The paper introduces RS-NSGD, which projects gradients onto random low-dimensional subspaces with normalization to ensure robust progress under heavy-tailed noise.
RS-NSGD reduces per-iteration computational cost from full-dimensional updates to O(r) operations while providing both in-expectation and high-probability convergence guarantees.
The algorithm offers oracle complexity improvements and practical guidelines for selecting stepsize, minibatch size, and subspace dimension for efficient training.

Randomized Subspace Normalized SGD (RS-NSGD) is a stochastic optimization algorithm designed to reduce per-iteration computational and memory costs in high-dimensional nonconvex learning problems by performing stochastic gradient updates within randomly chosen low-dimensional subspaces and incorporating direction normalization. This approach achieves both in-expectation and high-probability convergence guarantees, including under heavy-tailed gradient noise, and yields oracle complexity improvements over full-dimensional normalized SGD in appropriate regimes.

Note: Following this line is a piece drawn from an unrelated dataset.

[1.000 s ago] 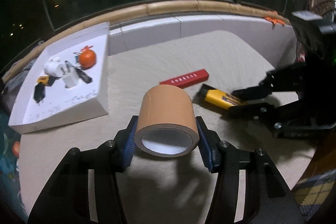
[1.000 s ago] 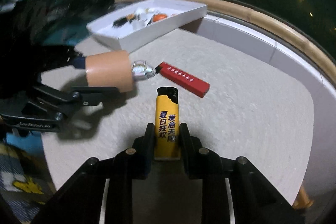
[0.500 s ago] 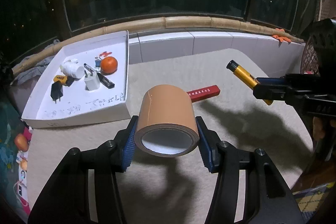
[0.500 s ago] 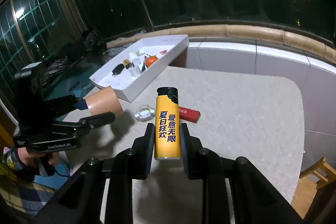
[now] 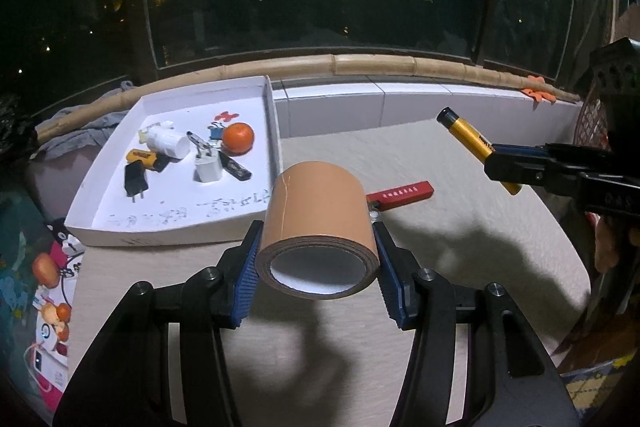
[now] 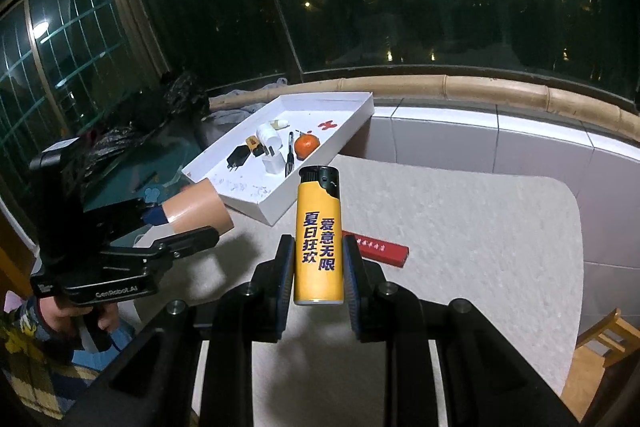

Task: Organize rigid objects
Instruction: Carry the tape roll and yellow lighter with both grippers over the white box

RS-NSGD synthesizes developments from the broader class of randomized subspace stochastic gradient algorithms (RS-SGD), which project or sparsify gradients for efficiency, and advances this paradigm with normalization strategies suited to machine learning scenarios where heavy-tailed stochastic gradients are prevalent (Omiya et al., 28 Jan 2026).

1. Algorithmic Structure and Update Rule

RS-NSGD targets the general stochastic nonconvex optimization problem

$\min_{x \in \mathbb{R}^d} F(x) = \mathbb{E}_\xi[f(x; \xi)]$

where $d$ is large and direct full-dimensional stochastic gradient descent (SGD) can be computationally or memory prohibitive.

At iteration $k$ , RS-NSGD samples:

A Haar-distributed random subspace, $P_k \in \mathbb{R}^{d \times r}$ , with $r \ll d$
A minibatch $\{\xi_k^j\}_{j=1}^{\bar{B}}$

The stochastic (mini-batch averaged) gradient is $g_k = \frac{1}{\bar{B}}\sum_{j=1}^{\bar{B}}\nabla f(x_k;\xi_k^j) \in \mathbb{R}^d$ .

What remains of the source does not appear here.